第84話 新米貴族は歓喜する
「はは……ハハハ、アアアアハハッ、アハッハハァッ!」
オレは思わず笑う。
それは次第に大笑いへと変化し、やがて絶叫に近いものとなった。
気付けばランクレイへと一直線に接近していた。
大地を踏み砕きながら突き進んでいく。
「最高だ! 最高だ! それでいい! 悪くないぞ、ああ! ハハハッ」
仮面を目にした瞬間、オレは直感で理解した。
ランクレイとの間に細かいやり取りなんていらない。
力を尽くした殺し合いだけで十分だ。
あいつの目を見ればすぐに分かった。
決闘までの数日で何があったかは知らない。
きっと葛藤と悩みを抱いたのだろう。
自らの死を予感して後悔したかもしれない。
いや、或いは待望の機会に歓喜したのか。
面識もないのにオレと戦いたがっていたのは知っている。
とにかく、ランクレイは強烈な策を選択した。
逃げも隠れもせず、オレとの殺し合いを臨んだのである。
素晴らしい。
どうにも気に食わないクソ女だと思っていたがとんでもない。
極限状態で真価を発揮してきやがった。
もはや親愛に近い感情すら覚えてしまうほどだった。
ランクレイが着けるあの鉄仮面。
オレにとってはただの私物に過ぎないものの、殺戮の歴史が染み付いている。
数え切れないほどの命を奪ってきた狂戦士の"顔"なのだ。
魔術的な観点で捉えた場合、強烈な呪いの類が刻み込まれている。
装着者に何らかの影響を及ぼしてもおかしくなかった。
それに、あいつからは幻惑魔術の香りがする。
ランクレイは自らに催眠を施しているらしい。
それによって狂戦士ルード・ダガンの能力を自らに定着させている。
鉄仮面の力を最大限に引き出すための細工を行ったのだろう。
(……いや、どうでもいい。
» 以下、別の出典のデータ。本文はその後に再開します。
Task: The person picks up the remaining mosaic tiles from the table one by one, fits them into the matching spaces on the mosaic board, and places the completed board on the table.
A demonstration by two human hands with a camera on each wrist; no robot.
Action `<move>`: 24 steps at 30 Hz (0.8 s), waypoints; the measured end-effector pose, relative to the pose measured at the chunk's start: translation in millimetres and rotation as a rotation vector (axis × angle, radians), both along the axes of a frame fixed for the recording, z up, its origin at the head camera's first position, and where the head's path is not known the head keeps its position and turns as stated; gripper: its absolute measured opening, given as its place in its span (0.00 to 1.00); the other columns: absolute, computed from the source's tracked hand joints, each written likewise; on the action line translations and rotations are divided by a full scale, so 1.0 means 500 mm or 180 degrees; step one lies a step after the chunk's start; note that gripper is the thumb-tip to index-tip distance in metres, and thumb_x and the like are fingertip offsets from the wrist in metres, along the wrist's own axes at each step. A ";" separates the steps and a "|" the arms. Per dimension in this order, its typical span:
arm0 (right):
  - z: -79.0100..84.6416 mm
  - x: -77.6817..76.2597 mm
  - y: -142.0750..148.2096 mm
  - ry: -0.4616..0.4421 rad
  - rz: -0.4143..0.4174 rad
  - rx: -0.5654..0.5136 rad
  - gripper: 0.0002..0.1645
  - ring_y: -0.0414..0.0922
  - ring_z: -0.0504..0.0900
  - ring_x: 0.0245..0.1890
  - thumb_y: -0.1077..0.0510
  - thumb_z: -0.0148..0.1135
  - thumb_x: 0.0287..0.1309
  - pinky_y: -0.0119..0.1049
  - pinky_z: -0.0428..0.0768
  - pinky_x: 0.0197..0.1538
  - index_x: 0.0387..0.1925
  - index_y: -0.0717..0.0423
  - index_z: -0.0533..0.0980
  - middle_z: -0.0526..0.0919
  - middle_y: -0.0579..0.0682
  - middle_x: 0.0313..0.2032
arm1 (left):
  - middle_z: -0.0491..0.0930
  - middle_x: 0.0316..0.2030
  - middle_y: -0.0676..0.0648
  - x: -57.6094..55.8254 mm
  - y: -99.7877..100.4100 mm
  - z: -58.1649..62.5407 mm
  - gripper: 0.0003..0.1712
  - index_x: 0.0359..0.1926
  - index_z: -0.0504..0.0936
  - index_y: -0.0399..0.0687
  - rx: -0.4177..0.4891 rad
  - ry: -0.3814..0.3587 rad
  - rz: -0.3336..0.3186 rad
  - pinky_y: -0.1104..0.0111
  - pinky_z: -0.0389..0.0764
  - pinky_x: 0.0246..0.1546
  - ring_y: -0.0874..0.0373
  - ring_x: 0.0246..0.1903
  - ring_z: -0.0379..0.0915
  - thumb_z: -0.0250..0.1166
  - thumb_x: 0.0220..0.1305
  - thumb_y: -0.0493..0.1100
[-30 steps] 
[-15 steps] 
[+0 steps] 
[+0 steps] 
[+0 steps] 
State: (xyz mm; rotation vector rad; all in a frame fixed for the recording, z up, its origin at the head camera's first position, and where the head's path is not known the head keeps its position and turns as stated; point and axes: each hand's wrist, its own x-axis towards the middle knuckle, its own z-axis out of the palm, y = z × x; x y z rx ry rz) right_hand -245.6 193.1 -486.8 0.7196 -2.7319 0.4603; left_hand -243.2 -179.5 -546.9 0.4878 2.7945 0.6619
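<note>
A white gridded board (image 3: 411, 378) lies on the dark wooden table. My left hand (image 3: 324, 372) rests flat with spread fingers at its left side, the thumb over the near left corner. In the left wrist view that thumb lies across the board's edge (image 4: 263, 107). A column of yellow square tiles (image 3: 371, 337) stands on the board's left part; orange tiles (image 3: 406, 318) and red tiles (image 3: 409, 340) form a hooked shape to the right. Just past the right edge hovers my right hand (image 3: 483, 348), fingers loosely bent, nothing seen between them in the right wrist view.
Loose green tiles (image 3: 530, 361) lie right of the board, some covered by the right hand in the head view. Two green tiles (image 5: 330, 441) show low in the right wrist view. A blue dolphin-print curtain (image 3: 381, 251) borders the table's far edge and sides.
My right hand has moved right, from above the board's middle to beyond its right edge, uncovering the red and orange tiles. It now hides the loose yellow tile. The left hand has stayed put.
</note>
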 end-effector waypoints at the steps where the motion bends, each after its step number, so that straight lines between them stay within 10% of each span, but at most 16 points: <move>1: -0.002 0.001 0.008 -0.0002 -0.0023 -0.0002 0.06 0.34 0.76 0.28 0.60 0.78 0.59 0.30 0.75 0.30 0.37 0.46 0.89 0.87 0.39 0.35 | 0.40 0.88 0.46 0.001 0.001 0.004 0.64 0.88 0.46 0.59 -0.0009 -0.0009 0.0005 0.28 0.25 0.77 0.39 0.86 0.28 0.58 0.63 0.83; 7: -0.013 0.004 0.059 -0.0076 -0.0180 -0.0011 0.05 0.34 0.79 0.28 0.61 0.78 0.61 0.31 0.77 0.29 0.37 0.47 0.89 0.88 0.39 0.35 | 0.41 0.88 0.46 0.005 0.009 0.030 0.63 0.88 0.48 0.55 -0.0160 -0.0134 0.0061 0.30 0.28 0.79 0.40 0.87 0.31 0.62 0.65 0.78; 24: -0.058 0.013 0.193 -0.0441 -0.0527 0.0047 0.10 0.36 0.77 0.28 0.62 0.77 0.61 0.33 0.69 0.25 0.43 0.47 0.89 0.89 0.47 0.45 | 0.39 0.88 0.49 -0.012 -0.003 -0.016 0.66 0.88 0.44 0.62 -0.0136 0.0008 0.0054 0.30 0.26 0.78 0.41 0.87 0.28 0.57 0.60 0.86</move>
余計なことを考えるな)
興奮のあまり、思わず分析してしまった。
しかし、そういった理論立ったことは捨て置くべきだ。
ここからは狂気と狂気のぶつかり合いである。
小賢しい考えは無粋だった。
「フヒイィアアアハッハァッ!」
オレは歓喜の声を上げて、真正面から跳びかかる。
ランクレイに目がけてサーベルを横薙ぎに叩き込んだ。
対する彼女は、片腕を上げて防御した。
前腕に刃は僅かに食い込む。
貴族服の袖を浅く裂いたが、それ以上は進まない。
「お」
魔術による身体強化だ。
素手で魔物を殺すと評判だったが本当らしい。
「ルー、ドぉ・ダガぁ、ンっ!」
ランクレイが奇妙な発音でオレの名を叫ぶ。
そして回し蹴りを放ってきた。
唸りを上げて迫るそれに対し、オレは首を反らして躱そうとする。
しかし爪先が掠めて、喉頭が千切れ飛んだ。
鮮血が迸って息ができなくなる。
観客の沸く声。
静寂から一転、これが娯楽であることを思い出したようだ。
「クヒッ」
掠れた笑いを洩らしたオレは、サーベルを斜めに叩き付ける。
ランクレイが両手で挟んで止めようとしたので、寸前で斬撃を止める。
打ち合わせられた両手が乾いた音を鳴り響かせた。
その隙にオレは潜り込むように突きを繰り出す。
ランクレイの胸部に切っ先が沈み、肉を裂いて骨に当たる感触があった。
だが、そこまでだった。
どれだけ力を込めても刃が進まない。
むしろサーベルの刃が悲鳴を上げる始末だった。
「どれだけ硬いんだよ」
オレは再生した喉を撫でながら苦笑する。
ランクレイは答えない。
代わりに鉄仮面の奥で双眸が歪んだだけだ。